Arch Linux? Why? Though, I did switch from Gentoo to Arch, so I suppose I could be one of those Linux Vegans...


Agree here, I don't understand why arch users would be the target of that comment.

I switched from Ubuntu, and I find the experience pretty similar, by and large. Nobody screams about Ubuntu users.

If anything, by stereotype, I would expect Arch users to be "do it yourselfers". They are the "5%" of users by choice, and they figure out a way to make it work. In contrast to the GGP comment who wants everything to "just work" for him even though he's chosen to break things.

Seems to me like they're exact opposites.

I also don't think the arch stereotype holds true, anymore. I haven't had to fix a broken system or do any manual-update stuff in the couple of years I've been running arch. I think it has much broader appeal at this point.


>gentoo to arch

He's already too far gone lads, just let him go in peace


I think NoJS users are the opposite of vegans. Vegans scream that "Not eating animals works for me, maybe it works for you too!" rather than "Without meat my body does not work, could you change the nutritional requirements for humans?"


And there are 5 times as many people who get personally upset about another person's preferences to the extent that they blow right by the part about "...not why I'm writing this" and the actual comment that the poster made in order to post their anti-vegan and, for some reason, Arch Linux user screed.


Did you try rebooting your humour module?

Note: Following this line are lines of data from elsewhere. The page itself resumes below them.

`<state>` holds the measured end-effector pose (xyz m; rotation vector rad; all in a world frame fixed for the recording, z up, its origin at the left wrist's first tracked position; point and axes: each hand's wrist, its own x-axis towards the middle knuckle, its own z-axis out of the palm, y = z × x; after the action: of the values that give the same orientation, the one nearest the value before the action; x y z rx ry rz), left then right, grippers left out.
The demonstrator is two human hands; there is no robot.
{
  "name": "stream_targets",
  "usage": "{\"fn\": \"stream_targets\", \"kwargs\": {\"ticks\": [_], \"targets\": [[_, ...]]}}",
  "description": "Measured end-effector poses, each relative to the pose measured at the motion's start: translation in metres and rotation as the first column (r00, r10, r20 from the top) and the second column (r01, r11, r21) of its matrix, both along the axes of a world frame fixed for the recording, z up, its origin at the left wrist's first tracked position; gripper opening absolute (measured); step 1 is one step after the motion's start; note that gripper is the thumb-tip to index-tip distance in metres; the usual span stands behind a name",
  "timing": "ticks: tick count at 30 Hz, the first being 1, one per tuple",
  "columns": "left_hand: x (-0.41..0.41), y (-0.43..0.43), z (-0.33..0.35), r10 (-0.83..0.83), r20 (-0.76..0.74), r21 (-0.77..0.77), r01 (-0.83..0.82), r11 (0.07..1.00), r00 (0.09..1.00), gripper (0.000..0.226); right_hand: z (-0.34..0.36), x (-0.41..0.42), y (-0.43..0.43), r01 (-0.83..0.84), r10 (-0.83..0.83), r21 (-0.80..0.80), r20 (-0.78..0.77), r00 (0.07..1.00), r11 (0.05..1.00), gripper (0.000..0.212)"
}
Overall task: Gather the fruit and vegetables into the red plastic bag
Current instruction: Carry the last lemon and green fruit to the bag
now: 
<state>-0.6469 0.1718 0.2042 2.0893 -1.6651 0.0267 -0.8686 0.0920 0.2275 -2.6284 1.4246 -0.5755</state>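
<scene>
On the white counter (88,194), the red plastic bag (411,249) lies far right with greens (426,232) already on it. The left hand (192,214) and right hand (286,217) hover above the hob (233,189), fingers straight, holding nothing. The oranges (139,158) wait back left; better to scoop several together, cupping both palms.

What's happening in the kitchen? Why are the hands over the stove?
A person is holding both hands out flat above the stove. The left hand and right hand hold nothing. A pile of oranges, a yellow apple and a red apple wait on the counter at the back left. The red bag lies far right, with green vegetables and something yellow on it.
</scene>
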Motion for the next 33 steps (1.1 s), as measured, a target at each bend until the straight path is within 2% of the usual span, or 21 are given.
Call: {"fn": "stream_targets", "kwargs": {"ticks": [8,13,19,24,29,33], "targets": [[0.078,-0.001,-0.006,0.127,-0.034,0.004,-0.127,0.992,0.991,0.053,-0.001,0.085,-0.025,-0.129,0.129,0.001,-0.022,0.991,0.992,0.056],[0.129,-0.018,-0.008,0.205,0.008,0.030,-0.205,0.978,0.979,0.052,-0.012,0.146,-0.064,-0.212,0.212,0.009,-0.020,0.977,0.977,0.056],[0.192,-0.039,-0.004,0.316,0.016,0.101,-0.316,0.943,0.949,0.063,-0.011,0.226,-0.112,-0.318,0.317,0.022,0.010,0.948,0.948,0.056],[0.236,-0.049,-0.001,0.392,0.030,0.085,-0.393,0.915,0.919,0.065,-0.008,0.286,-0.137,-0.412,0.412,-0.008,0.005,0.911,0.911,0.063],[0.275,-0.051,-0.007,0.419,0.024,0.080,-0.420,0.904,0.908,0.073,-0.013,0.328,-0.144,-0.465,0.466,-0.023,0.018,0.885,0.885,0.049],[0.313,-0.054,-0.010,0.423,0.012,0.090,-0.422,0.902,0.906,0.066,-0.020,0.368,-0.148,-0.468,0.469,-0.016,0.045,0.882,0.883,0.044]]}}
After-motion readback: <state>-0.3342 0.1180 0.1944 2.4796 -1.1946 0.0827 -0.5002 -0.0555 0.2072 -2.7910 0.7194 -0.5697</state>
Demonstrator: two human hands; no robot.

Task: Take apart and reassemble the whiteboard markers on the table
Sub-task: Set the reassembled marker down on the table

I was riffing on the common joke about "How do you tell someone is a vegan? You don't need to, they'll tell you".


You forgot Haskell as well.


That is like saying "most of our customers use the drive thru, so we will COMPLETELY CLOSE our restaurant to foot traffic".

A hybrid approach is best, especially when this article is literally text and some photos.

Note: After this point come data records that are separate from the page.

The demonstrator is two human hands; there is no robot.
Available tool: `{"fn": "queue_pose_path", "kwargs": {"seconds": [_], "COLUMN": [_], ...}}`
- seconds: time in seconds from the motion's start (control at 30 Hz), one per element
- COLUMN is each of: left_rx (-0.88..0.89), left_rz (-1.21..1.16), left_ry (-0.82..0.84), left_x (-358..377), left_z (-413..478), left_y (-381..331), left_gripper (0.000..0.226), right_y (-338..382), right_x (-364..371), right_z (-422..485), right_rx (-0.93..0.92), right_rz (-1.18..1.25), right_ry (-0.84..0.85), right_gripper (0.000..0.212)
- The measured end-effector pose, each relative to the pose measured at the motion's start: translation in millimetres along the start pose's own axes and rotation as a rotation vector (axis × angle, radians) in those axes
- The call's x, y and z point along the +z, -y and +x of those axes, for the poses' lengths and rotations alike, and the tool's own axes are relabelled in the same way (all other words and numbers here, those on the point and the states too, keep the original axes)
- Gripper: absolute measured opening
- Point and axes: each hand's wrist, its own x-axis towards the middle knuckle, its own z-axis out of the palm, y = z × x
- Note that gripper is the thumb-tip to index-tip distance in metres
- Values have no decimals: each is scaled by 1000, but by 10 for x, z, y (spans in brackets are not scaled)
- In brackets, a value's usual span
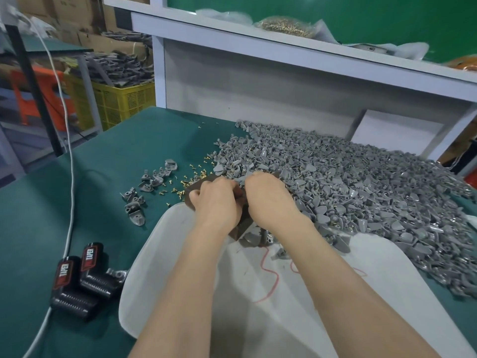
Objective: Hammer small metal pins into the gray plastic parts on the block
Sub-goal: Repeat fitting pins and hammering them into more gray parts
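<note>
A dark brown block (242,226) sits at the far end of a white tray (144,280), mostly hidden under both hands. My left hand (215,202) rests on the block with fingers curled around a gray plastic part. My right hand (268,200) lies beside it, fingers curled down onto the gray parts at the block's top; what it grips is hidden. Small brass pins (185,182) lie scattered on the green table just left of the block. A huge heap of gray plastic parts (361,187) spreads to the right. No hammer is visible.
A small cluster of gray parts (144,189) lies on the green table (77,202) to the left. Two black battery packs (80,282) and a white cable (69,177) sit at front left. A white shelf (284,47) runs behind, yellow crates (121,102) beyond the table's left edge.
</note>
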Motion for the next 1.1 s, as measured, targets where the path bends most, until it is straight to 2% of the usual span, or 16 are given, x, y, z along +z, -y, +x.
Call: {"fn": "queue_pose_path", "kwargs": {"seconds": [0.37,0.53,0.6,0.67,0.7,0.77,0.97,1.03,1.1], "left_rx": [-1,9,0,-11,-18,-31,-45,-47,-45], "left_rz": [-10,-84,-97,-108,-114,-115,-90,-95,-98], "left_ry": [13,-18,-17,-14,-16,-22,-35,-37,-35], "left_x": [-16,2,13,18,16,14,11,10,10], "left_z": [-1,-12,-12,-9,-6,-4,0,2,-1], "left_y": [-9,30,32,32,30,34,41,41,38], "left_gripper": [15,11,11,11,12,14,12,12,13], "right_y": [-6,-310,-472,-586,-606,-595,-623,-591,-533], "right_x": [9,93,117,169,201,256,154,111,103], "right_z": [23,-43,-148,-234,-264,-277,-302,-331,-331], "right_rx": [24,237,396,503,519,524,456,377,316], "right_rz": [13,525,565,370,307,315,488,536,479], "right_ry": [11,-41,-50,126,228,290,102,28,-32], "right_gripper": [20,19,25,37,36,26,17,27,40]}}
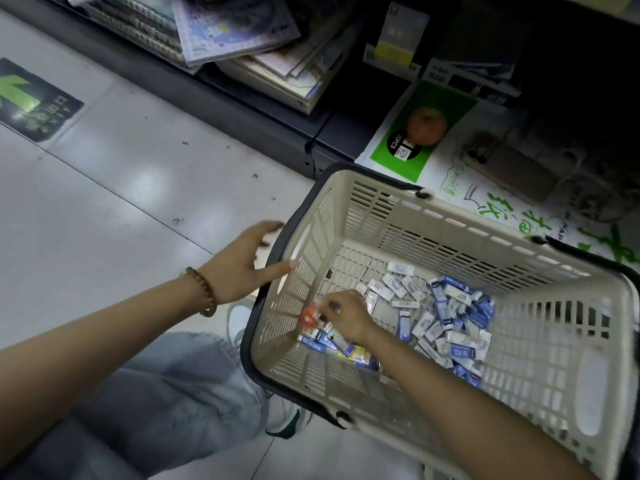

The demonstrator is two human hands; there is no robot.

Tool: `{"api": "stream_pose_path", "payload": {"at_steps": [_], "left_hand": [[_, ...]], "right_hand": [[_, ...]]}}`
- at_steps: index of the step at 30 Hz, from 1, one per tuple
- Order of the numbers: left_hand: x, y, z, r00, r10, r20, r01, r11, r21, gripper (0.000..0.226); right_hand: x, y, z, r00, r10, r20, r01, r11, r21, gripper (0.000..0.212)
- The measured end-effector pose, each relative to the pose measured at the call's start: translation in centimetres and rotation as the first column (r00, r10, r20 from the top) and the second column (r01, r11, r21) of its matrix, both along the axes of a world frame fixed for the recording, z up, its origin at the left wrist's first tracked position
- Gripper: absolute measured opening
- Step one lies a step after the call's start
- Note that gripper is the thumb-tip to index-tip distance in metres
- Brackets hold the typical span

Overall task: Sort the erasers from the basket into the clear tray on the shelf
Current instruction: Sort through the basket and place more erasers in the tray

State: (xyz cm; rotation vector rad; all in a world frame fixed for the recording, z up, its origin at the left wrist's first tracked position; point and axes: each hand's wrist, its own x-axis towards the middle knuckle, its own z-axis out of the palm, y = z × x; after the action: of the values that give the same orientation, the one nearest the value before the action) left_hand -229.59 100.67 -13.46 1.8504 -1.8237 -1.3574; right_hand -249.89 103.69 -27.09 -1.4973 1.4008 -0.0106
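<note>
My right hand (346, 315) in the slotted beige basket (460, 220), fingers curled round small rectangular erasers (446, 306) — blue-and-white sleeved blocks heaped on its floor. My left hand (242, 268) spread loose, thumb touching the wall.

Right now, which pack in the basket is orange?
The orange pack lies by the fingertips of the right hand, near the left wall of the basket. The other packs are mostly blue and white.

Single head-worn view — steeply downward, close above the basket (478, 233)
</note>
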Motion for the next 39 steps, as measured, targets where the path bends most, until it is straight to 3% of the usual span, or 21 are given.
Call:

I looked, figures I can find for the UK show that 98.7% of people have javascript enabled.

If I ran a restaurant and 98.7% of my revenue came from the drive through I'd seriously consider shutting the foot traffic part down.

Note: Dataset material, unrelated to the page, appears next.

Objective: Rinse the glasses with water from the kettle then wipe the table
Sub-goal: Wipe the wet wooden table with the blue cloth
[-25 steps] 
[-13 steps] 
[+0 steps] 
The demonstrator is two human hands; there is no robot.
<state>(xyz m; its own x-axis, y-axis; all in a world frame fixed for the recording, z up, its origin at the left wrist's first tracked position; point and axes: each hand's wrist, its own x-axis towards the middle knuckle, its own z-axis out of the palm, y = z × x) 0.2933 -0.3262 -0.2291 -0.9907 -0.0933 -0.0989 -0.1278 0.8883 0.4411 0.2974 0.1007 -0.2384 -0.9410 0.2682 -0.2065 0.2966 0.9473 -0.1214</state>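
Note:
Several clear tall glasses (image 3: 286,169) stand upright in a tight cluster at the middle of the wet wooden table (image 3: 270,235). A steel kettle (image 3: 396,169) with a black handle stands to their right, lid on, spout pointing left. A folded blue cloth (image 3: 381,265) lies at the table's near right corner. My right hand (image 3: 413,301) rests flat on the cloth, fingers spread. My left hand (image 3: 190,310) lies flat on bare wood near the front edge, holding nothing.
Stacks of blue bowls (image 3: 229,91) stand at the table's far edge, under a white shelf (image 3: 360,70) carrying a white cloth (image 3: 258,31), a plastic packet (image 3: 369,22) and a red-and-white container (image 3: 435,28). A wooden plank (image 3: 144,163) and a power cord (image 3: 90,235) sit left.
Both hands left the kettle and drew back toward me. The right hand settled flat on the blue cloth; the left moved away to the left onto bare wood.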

Yea but having a hybrid doesn't just take care of that 1.3%, it tremendously helps those that are blind [1], the huge smear with different versions of JS, those that come in on mobile with JS enabled and then flick it off because your site broke for their random configuration of screen size and mobile browser, etc.

Finally, that's the UK. Students in India trying to learn about space may not have the internet speeds we're used to, and might browse with JS disabled because that's the literally the only way they can afford to without blowing data caps.

Anyway, you'll never catch me doing it unless I'm testing my own site, but it's definitely forward-thinking and kinda polite to have SOME sort of fallback for people without JS enabled.

[1] https://ux.stackexchange.com/questions/57340/percentage-of-s...


Accessibility is way more important (to me) than noJS.

Given infinite resources I'd do all three but the with JS experience and accessibility matters more (to me).


Nobody is asking any miraculous things. Merely a dump of article contents without any formatting effort on webdesigner's part would do. Us "nojs vegans" aren't picky. Don't even need pictures, just the meat (I'm sure a pun of some sort could be made here) of the page.

I don't think that's unreasonable, given that the meat here is just plain text, something that web has been capable of delivering years before your javascript crutch became widely available.


> your javascript crutch became widely available.

Bit harsh, my personal blog has zero javascript.


Sorry, it wasn't meant to be a personal "your" aimed at you specifically, but rather than a general one.


No worries. For what it's worth I think 2Mb of JS to load text and picture is bonkers as well.